Because of its robust flavor, sage is best in hearty dishes. This makes it especially well-suited for the slow, long-cooking foods of fall and winter. Because it has an affinity for fatty food, it is an important spice to complement duck, goose, pot roast, sausages, meatloaf, stuffings, and organ meats such as liver. It also goes well with fall vegetables, such as squash, sweet potatoes, and apples.

Dried sage is stronger than fresh but both will dominate a dish, so use it sparingly. Mate it with other spices in order to deflect its dominance.
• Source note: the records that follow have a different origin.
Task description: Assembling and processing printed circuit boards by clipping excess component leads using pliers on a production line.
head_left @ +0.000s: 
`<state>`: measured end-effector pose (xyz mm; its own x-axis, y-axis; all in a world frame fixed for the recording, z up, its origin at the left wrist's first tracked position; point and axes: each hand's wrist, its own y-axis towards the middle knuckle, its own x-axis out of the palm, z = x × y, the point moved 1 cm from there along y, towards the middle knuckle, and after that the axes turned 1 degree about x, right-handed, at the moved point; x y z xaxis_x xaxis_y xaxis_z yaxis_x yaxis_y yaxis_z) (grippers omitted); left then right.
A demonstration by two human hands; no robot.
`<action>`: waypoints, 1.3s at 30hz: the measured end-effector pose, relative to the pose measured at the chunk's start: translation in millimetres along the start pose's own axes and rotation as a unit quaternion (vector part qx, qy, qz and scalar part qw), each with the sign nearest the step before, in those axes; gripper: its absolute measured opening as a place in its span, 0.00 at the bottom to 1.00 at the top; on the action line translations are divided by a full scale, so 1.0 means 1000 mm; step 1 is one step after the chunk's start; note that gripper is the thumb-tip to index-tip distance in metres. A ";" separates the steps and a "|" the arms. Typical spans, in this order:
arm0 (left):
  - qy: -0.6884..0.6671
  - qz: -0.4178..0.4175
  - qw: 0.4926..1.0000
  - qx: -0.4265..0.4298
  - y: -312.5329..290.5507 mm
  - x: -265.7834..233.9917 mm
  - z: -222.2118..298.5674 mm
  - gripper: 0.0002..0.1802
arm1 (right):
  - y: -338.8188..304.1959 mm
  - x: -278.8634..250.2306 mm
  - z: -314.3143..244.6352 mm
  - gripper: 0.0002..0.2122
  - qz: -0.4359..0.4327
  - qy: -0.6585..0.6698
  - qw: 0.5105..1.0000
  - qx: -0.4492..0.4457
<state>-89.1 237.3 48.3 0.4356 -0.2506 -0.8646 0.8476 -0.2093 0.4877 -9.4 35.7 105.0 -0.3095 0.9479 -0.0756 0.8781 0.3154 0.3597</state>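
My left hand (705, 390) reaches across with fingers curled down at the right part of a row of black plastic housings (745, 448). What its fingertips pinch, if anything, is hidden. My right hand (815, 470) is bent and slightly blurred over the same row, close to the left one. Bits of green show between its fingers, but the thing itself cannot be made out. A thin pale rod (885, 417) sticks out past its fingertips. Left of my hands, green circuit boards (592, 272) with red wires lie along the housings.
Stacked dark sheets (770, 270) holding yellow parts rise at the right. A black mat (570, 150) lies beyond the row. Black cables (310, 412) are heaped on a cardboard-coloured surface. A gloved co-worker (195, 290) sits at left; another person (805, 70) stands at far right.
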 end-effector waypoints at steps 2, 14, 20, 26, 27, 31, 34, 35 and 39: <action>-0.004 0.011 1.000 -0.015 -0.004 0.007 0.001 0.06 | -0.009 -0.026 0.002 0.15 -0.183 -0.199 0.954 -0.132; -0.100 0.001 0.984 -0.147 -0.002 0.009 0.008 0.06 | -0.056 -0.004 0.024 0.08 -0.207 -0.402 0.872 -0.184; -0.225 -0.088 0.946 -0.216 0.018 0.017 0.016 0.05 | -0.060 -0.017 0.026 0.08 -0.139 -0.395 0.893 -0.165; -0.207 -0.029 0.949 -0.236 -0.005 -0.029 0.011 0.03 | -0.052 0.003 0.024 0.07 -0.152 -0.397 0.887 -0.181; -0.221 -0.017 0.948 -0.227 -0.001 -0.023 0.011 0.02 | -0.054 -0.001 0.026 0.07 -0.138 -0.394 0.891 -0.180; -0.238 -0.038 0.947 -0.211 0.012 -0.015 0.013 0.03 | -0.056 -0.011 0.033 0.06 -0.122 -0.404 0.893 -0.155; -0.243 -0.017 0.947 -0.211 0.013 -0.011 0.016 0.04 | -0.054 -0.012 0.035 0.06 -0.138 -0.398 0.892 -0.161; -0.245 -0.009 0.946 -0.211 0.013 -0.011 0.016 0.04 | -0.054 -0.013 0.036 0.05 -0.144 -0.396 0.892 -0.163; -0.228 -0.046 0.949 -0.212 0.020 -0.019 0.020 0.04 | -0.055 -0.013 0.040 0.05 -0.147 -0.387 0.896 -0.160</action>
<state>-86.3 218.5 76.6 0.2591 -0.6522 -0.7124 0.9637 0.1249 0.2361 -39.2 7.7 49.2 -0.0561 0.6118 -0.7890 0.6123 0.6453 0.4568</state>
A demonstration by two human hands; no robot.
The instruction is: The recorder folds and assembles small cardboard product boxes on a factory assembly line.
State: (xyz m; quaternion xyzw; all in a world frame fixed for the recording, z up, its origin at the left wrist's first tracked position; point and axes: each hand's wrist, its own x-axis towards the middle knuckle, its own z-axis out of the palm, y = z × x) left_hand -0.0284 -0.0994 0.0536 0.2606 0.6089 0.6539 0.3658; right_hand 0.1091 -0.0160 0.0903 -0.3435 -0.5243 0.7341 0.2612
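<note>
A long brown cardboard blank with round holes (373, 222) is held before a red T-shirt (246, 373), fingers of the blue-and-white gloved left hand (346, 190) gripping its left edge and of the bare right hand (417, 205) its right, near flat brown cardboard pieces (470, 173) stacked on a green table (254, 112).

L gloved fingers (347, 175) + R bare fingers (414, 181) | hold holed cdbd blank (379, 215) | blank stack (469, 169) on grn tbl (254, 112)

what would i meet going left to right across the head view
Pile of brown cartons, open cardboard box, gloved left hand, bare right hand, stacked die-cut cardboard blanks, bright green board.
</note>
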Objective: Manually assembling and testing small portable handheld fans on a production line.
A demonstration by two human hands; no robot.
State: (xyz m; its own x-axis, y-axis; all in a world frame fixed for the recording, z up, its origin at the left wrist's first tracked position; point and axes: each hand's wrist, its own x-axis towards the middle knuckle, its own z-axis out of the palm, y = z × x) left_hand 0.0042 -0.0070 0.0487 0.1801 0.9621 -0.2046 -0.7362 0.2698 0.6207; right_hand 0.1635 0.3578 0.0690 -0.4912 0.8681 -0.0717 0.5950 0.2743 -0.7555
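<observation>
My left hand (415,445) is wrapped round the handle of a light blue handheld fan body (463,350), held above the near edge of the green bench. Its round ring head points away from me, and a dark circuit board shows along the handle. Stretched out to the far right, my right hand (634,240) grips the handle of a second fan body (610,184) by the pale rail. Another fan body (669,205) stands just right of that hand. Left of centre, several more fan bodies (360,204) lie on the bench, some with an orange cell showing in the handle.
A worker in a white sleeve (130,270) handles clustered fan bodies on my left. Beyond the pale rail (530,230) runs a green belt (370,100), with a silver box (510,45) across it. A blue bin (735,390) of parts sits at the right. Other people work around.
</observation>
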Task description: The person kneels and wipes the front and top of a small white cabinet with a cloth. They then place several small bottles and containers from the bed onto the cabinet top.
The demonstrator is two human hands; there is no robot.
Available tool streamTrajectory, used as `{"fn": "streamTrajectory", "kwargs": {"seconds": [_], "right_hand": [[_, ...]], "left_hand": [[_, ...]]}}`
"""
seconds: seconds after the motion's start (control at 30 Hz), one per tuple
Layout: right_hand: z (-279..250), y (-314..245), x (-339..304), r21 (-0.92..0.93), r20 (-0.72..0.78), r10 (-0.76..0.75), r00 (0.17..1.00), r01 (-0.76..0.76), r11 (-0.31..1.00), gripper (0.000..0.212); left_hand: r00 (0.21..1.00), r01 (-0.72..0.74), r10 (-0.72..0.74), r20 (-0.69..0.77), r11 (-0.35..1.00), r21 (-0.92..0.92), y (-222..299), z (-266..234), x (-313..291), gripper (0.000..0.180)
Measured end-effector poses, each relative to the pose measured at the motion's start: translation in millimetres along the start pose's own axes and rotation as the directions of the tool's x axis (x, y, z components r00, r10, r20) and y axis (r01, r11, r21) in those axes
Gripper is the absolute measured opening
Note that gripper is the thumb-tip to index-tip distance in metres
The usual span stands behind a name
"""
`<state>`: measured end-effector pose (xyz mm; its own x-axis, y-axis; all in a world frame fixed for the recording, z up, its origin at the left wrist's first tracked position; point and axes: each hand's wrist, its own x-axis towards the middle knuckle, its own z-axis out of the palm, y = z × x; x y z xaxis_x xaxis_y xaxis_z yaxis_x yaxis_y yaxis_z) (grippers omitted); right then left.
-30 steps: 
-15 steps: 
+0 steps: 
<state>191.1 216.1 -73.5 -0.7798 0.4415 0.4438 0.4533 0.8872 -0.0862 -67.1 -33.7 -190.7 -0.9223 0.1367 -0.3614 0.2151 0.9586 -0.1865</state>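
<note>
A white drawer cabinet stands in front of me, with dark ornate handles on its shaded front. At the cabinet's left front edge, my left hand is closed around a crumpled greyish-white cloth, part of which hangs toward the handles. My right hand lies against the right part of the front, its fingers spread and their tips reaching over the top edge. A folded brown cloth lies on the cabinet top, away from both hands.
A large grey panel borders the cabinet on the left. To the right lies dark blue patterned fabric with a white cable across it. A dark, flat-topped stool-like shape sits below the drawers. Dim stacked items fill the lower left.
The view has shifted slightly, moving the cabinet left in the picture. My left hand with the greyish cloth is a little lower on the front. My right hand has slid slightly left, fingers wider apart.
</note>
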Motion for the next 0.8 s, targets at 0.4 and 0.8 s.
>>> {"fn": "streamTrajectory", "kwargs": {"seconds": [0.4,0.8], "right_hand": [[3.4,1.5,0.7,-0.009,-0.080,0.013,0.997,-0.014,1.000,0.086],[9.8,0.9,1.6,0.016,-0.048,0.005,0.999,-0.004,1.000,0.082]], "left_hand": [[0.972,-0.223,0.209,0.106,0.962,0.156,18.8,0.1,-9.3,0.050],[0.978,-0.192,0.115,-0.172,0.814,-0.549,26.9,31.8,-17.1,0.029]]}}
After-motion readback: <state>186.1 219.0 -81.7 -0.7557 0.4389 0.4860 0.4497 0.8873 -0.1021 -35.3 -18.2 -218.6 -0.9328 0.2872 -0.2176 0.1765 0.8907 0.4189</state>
Here are some ways to add more sage to your diet:

• Deep fried sage leaves make a fashionable garnish. Dredge the leaves in flour, dip in whipped egg white, and fry in a layer of hot oil. Fried sage leaves take on a flavor reminiscent of artichoke. Throw them over pasta or fish.

• To make sage butter, melt a stick of butter in a pan, add a teaspoon of dried sage, and stir until the butter is lightly browned. Pour over pasta or pumpkin ravioli and sprinkle with toasted pumpkin seeds.

• Sprinkle rubbed sage on cheese pizza.

• Add rubbed sage to macaroni and cheese.

• Add sage to meatloaf recipes.

• Add sage to eggplant and tomato recipes.

• Sprinkle sage on onions sautéed in preparation for long-cooking stews.

• Use diced fresh sage instead of dill on smoked salmon.

• Sprinkle a little sage on a fresh apple eaten out of hand.